Westmead Hospital has been forced to enact disaster management plans, buckling under the strain of surging COVID-19 numbers in NSW.
In a note to colleagues last night seen by Nine News, Acting General Manager, Jenelle Matic, said the hospital was “no longer operating in a business-as-usual environment.”
The facility put a 24-hour pause on accepting any new coronavirus patients as it is already managing about 1,500 in the community and 121 in the wards.

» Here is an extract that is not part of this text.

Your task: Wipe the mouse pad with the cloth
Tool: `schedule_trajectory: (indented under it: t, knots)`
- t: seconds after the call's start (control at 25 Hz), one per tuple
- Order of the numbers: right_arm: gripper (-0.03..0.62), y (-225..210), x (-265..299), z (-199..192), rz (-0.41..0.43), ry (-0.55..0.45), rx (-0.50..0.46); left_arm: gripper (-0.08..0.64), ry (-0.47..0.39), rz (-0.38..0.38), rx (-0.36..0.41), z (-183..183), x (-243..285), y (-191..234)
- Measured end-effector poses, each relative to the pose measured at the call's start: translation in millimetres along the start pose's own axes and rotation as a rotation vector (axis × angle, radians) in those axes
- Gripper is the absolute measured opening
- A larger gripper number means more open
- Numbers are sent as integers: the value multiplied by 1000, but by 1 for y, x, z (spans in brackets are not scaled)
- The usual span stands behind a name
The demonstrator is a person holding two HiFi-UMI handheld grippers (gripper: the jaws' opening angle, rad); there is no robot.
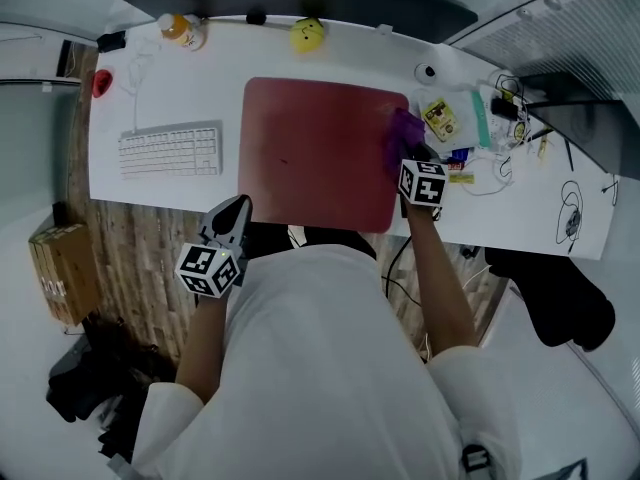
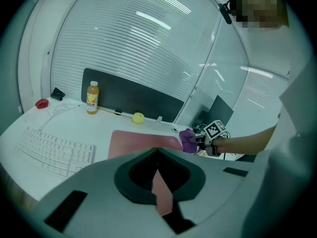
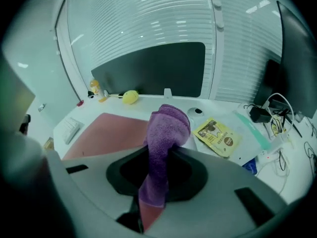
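- Mouse pad (image 1: 315,153), dull red, lies flat at the middle of the tabletop (image 1: 150,93). Its near side reaches the tabletop's near edge, and its slightly longer side runs left to right along that edge.
- Purple cloth (image 1: 404,131) sits bunched at the pad's right side, close to its far right corner. No view shows whether it presses on the pad or hangs just above it.
- Your right gripper (image 1: 408,150) is clamped on the cloth. In the right gripper view the jaws pinch it into a narrow fold, with a rounded wad standing out past the tips and a tail hanging back through the gap.
- From that gripper nearly the whole pad lies to your left. I judge the wipe calls for strokes leftward along the pad's longer side, toward the keyboard (image 1: 170,153), worked in rows from the far side to the near one.
- Your left gripper (image 1: 236,208) hangs at the tabletop's near edge, just off the pad's near left corner, with its jaws together and nothing between them. It is the nearer one to the pad's left side, so it could pin that corner if the pad creeps under the stroke.
- A yellow packet (image 1: 438,118) lies on the tabletop just beyond the pad's right side, beside the cloth. Start your stroke away from it.
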State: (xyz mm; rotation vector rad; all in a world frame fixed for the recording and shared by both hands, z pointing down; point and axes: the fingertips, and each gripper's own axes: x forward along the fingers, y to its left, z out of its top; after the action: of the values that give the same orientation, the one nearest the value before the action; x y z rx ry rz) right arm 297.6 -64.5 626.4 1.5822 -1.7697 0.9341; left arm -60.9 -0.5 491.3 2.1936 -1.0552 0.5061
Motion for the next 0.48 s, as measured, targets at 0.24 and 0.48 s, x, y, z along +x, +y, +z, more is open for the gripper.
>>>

57-year-old courier, John Pelekanos, told Nine News he knows the pressure Westmead Hospital is under better than most after two stints inside the facility with COVID-19.
“Beds were full, there were machines all over the place and the second time I left from [my house] I was in the car park for about four or five hours before I could see a doctor,” Mr Pelekanos told Nine News.
Although COVID-19 patients are now being sent away from the hospital to others as far away as Wollongong and the Northern Beaches, NSW Health Minister, Brad Hazzard, insisted at a press conference on Wednesday the health system is not overwhelmed.
“I want to assure the community that we have been working as a health system on this since January and February last year and ensuring we have stepped up the number of available ICU beds, and staff working in those intensive care units, ventilators, but Westmead Hospital is typical of the sorts of pressures you’d expect when you got a major hospital in the middle of the epicentre of the virus outbreak,” Mr Hazzard said.
For Mr Pelekanos, his hospital experience has seen him switch from a ‘vaccine sceptic to a believer.’
“‘Uh it can’t happen to me,’ but you know what? It can happen to you, your mother, your father, your brother, your sister, your uncle. It can be dire,” he said.